Architecture fans had better up their dosage of Prozac before reading the following article, in yesterday’s AJC, about the possible demolition of Mack Scogin Merrill Elam Architects’ Buckhead library. I had originally hoped Buckhead developer Ben Carter was helping bring culture to the area by making high-profile sculpture by the likes of Frank Stella part of the “Art on the Streets” streetscape in his $1.5 billion Streets of Buckhead project set to open in 2009 and covered in a New York Times travel piece here.

But now, Carter is offering the city of Atlanta $24 million for the site where the award-winning library currently sits, to level the nationally renowned library, designed by what might be the city’s best architects, Elam and Scogin. It’s hard to applaud the arrival of art works to the area if architecture has to be erased to make room. The article is a keyhole into not only how we view architecture in the city (make it pretty, or don’t bother making it), but also book learnin’. Carter proposes to build a new library, but the implication is that the old one is simply an impediment in a developer’s plan. It’s as if Atlanta has to always take two steps backward for every step forward.

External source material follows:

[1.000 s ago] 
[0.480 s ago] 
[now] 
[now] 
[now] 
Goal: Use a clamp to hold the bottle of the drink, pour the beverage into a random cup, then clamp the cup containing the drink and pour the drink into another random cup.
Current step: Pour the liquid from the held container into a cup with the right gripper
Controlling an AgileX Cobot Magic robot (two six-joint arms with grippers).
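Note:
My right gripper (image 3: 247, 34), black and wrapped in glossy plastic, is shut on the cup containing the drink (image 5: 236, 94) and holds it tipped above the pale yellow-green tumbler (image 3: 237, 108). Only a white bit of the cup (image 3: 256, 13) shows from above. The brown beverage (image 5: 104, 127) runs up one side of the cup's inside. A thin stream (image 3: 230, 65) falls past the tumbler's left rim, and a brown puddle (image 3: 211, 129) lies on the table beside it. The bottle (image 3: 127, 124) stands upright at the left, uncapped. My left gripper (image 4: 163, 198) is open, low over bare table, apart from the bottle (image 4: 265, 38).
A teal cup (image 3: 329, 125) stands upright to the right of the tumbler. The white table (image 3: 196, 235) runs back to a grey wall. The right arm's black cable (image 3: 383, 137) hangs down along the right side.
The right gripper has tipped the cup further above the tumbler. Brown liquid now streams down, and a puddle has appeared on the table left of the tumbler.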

What I found most shocking about the article, though, was the unabashed yokelism of some of the businessmen quoted in the article.

Fulton County Commissioner Tom Lowe, quoted in the AJC, likened Elam’s and Scogin’s library to “an abortion.”

This is embarrassing, but actually what Lowe says in the article:

“I am a lover of art. I can even stand abstract art. But God darn, who in the world would build something like that? There ain’t no damn artistic value to that library.”

There is a reason people in other parts of the country sometimes look at Georgia as a backwater. Between the Barbie bandits, runaway brides, crane sitters and the good ol’ boys who can’t bother speaking proper English, even when interviewed, it can often be a real trial living in a state where people like this are your symbolic representatives.

Local architect Greg Walker, whose firm Houser Walker Architecture was the recent winner of Atlanta’s Emerging Voices architecture competition (which I judged in 2003), alerted me to an online petition already in the works. And a local architecture forum has been running a thread with the expected outrage and resignation from some who have witnessed just this sort of cavalier approach to culture in the city’s past.

Will the library be saved? Do Atlantans even care?